You are viewing a plain text version of this content. The canonical link for it is here.
Posted to reviews@spark.apache.org by ueshin <gi...@git.apache.org> on 2018/06/07 18:33:28 UTC
[GitHub] spark pull request #21050: [SPARK-23912][SQL]add array_distinct
Github user ueshin commented on a diff in the pull request:
https://github.com/apache/spark/pull/21050#discussion_r193841141
--- Diff: sql/catalyst/src/main/scala/org/apache/spark/sql/catalyst/expressions/collectionOperations.scala ---
@@ -1882,3 +1883,134 @@ case class ArrayRepeat(left: Expression, right: Expression)
}
}
+
+/**
+ * Removes duplicate values from the array.
+ */
+@ExpressionDescription(
+ usage = "_FUNC_(array) - Removes duplicate values from the array.",
+ examples = """
+ Examples:
+ > SELECT _FUNC_(array(1, 2, 3, null, 3));
+ [1,2,3,null]
+ """, since = "2.4.0")
+case class ArrayDistinct(child: Expression)

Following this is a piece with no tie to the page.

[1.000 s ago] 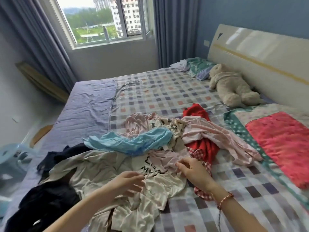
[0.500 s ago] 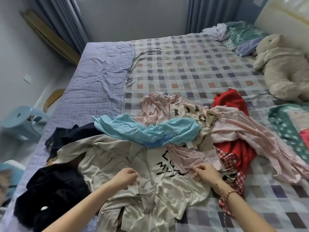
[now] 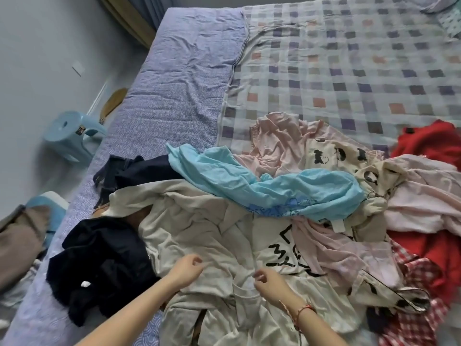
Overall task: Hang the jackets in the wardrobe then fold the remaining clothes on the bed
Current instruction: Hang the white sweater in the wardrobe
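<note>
Left hand (image 3: pixel 185 269) and right hand (image 3: pixel 268 283) curl on a cream top (image 3: pixel 199 233) on the bed (image 3: pixel 174 71), seemingly pinching its fabric.

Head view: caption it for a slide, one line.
Left hand and right hand pinch a cream garment amid unfolded clothes on a checked bedspread.

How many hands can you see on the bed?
2. The left hand pinches the cream garment near the black clothes. The right hand, with a red bracelet, pinches the same garment beside it. None seem hidden.
</note>
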The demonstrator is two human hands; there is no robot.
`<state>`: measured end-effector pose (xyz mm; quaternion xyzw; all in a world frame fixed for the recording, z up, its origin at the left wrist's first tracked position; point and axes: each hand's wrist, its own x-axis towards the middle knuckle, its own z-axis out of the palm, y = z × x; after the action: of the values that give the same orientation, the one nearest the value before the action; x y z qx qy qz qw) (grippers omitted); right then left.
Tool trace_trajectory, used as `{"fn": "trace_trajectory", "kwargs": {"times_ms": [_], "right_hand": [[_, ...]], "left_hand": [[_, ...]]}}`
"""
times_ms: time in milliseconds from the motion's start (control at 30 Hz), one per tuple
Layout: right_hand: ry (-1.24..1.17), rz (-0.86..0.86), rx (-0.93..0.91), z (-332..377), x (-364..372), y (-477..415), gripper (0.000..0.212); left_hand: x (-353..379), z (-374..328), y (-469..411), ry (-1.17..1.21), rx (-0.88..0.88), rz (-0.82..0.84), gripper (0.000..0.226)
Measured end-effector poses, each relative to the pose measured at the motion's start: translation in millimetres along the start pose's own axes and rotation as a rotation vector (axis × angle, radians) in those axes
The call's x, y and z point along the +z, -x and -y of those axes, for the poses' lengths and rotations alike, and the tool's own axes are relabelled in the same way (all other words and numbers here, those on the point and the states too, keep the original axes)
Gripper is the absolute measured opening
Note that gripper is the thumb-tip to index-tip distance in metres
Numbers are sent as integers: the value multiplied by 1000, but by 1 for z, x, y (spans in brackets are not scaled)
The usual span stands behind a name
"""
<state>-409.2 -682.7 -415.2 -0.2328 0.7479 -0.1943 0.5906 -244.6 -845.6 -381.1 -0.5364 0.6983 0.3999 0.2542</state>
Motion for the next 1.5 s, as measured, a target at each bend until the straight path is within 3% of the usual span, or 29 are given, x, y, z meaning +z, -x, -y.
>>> {"fn": "trace_trajectory", "kwargs": {"times_ms": [100, 300, 434, 567, 667, 701, 834, 901, 1001, 1134, 1268, 1335, 1435, 1468, 1502], "right_hand": [[126, 79, -17, 7, 23, -13, 52], [527, 79, 3, 10, 59, -15, 55], [507, 154, -27, 15, 67, 2, 49], [315, 150, -182, 39, 80, 36, 39], [329, 149, -303, 56, 84, 65, 27], [306, 161, -353, 60, 81, 81, 26], [99, 162, -459, 70, 71, 117, 39], [-20, -26, -521, 77, 67, 134, 34], [50, -359, -697, 86, 62, 152, 32], [337, -432, -840, 97, 71, 157, 58], [403, -518, -909, 106, 92, 166, 29], [506, -489, -850, 110, 96, 163, 18], [520, -462, -678, 119, 81, 162, 10], [434, -370, -630, 124, 75, 167, 2], [283, -213, -587, 130, 72, 177, 15]], "left_hand": [[9, 17, -4, 58, -45, 22, 34], [31, 34, 8, 111, -54, 87, 21], [40, 19, 23, 122, -35, 136, 30], [55, -5, 49, 401, -175, 250, 39], [52, -10, 64, 560, -226, 165, 15], [48, -11, 77, 570, -200, 78, 9], [30, 2, 120, 531, 9, -283, 25], [20, 6, 150, 525, 78, -391, 22], [8, 9, 200, 509, 230, -468, 26], [-1, 8, 269, 491, 446, -417, 24], [-7, 25, 329, 401, 580, -360, 24], [-17, 34, 352, 391, 574, -328, 26], [-39, 43, 385, 576, 558, -247, 29], [-46, 49, 396, 648, 538, -234, 31], [-51, 54, 404, 704, 523, -217, 35]]}}
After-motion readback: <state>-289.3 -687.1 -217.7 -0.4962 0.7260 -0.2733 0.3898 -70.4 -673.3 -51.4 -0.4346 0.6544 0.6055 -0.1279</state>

+ extends UnaryExpression with ExpectsInputTypes {
+
+ override def inputTypes: Seq[AbstractDataType] = Seq(ArrayType)
+
+ override def dataType: DataType = child.dataType
+
+ lazy val elementType: DataType = dataType.asInstanceOf[ArrayType].elementType
+
+ override def nullSafeEval(array: Any): Any = {
+ val elementType = child.dataType.asInstanceOf[ArrayType].elementType
+ val data = array.asInstanceOf[ArrayData].toArray[AnyRef](elementType).distinct
+ new GenericArrayData(data.asInstanceOf[Array[Any]])
+ }
+
+ override def doGenCode(ctx: CodegenContext, ev: ExprCode): ExprCode = {
+ nullSafeCodeGen(ctx, ev, (array) => {
+ val i = ctx.freshName("i")
+ val j = ctx.freshName("j")
+ val hs = ctx.freshName("hs")
+ val foundNullElement = ctx.freshName("foundNullElement")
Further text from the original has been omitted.